The encode method converts sentences into fixed-length vectors (embeddings).

Examples
Encode a single sentence into an embedding vector.
NLP
model = SentenceTransformer('all-MiniLM-L6-v2')
embedding = model.encode('Hello world!')
Encode a list of sentences at once to get their embeddings.
NLP
sentences = ['I love apples.', 'I enjoy oranges.']
embeddings = model.encode(sentences)
Get the embedding as a tensor for faster math operations.
NLP
embedding = model.encode('Quick brown fox jumps over the lazy dog', convert_to_tensor=True)
Sample Model

This program loads a Sentence-BERT model, encodes four sentences into vectors, and calculates how similar the first two sentences are using cosine similarity.

NLP
from sentence_transformers import SentenceTransformer
import numpy as np

# Load the pre-trained Sentence-BERT model
model = SentenceTransformer('all-MiniLM-L6-v2')

# Sentences to encode
sentences = [
    'Machine learning is fun.',
    'I enjoy learning new things.',
    'The cat sits on the mat.',
    'Artificial intelligence is the future.'
]

# Get embeddings for the sentences
embeddings = model.encode(sentences)

# Show the shape of embeddings
print(f'Embeddings shape: {embeddings.shape}')

# Calculate cosine similarity between first and second sentence
from numpy.linalg import norm
cos_sim = np.dot(embeddings[0], embeddings[1]) / (norm(embeddings[0]) * norm(embeddings[1]))
print(f'Cosine similarity between sentence 1 and 2: {cos_sim:.4f}')
OutputSuccess
Important Notes

Sentence-BERT embeddings are fixed-length vectors (usually 384 or 768 numbers).

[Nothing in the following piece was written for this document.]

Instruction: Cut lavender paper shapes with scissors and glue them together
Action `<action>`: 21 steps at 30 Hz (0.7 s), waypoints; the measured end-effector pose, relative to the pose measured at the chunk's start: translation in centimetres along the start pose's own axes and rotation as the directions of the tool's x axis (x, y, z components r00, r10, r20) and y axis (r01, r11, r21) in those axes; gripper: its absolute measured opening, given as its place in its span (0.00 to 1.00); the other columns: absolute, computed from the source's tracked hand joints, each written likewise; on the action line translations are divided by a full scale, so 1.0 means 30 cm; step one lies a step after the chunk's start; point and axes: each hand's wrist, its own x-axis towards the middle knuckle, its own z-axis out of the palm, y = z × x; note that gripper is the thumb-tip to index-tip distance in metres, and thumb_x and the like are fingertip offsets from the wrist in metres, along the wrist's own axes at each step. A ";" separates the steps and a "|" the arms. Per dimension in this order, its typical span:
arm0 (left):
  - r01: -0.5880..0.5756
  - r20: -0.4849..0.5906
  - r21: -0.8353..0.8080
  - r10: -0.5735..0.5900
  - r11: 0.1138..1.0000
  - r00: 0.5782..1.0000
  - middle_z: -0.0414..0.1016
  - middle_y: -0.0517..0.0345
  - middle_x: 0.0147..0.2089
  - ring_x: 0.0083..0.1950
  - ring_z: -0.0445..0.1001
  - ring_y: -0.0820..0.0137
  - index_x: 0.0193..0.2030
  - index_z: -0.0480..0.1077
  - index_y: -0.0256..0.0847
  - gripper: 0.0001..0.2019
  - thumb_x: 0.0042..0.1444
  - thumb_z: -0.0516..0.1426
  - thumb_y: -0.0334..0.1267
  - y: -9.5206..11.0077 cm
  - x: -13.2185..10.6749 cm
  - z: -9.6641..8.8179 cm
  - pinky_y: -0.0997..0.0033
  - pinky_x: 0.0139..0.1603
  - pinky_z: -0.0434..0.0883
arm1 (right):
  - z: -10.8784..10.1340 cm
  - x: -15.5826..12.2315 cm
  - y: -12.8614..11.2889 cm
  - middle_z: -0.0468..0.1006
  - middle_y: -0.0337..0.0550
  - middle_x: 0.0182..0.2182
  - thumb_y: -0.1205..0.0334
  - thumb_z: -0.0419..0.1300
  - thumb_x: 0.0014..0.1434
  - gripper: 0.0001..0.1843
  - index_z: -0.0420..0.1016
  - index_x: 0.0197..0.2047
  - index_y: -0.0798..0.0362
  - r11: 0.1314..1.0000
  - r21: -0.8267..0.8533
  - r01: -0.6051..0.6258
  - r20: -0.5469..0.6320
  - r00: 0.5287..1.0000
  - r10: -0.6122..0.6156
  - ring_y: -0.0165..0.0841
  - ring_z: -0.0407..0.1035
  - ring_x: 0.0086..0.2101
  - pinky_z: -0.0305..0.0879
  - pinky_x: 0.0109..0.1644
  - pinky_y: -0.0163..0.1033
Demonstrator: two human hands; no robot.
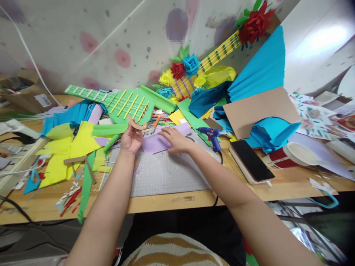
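My left hand (131,139) pinches a small curved piece of brown cardboard (138,126), raised above the mat's left side. A sheet of lilac crepe paper (151,145) lies across the grey cutting mat (169,181). My right hand (177,139) hovers over or lightly touches the paper's right part, its fingers stretched and a little apart; contact is hard to make out. Right of that hand rests a blue glue gun (211,137), its cord running to the table edge. An orange pen-shaped tool (155,124) lies behind the paper.
A green paper-covered lute-like instrument (127,105) and a yellow one with paper flowers (191,79) stand at the back. Yellow crepe paper (80,142) and scraps cover the left. On the right are a black phone (252,160), a paper cup (294,155) and blue crepe paper (263,70).
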 end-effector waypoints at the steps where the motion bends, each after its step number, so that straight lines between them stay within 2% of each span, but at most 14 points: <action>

Cosine similarity measures how close two sentence meanings are, from -1 (opposite) to 1 (same).

Using convert_to_tensor=True can speed up operations if you use PyTorch or TensorFlow.

Summary

Sentence-BERT turns sentences into numbers that capture their meaning.

These embeddings help compare, search, and group sentences easily.

Using pre-trained models like 'all-MiniLM-L6-v2' is simple and effective.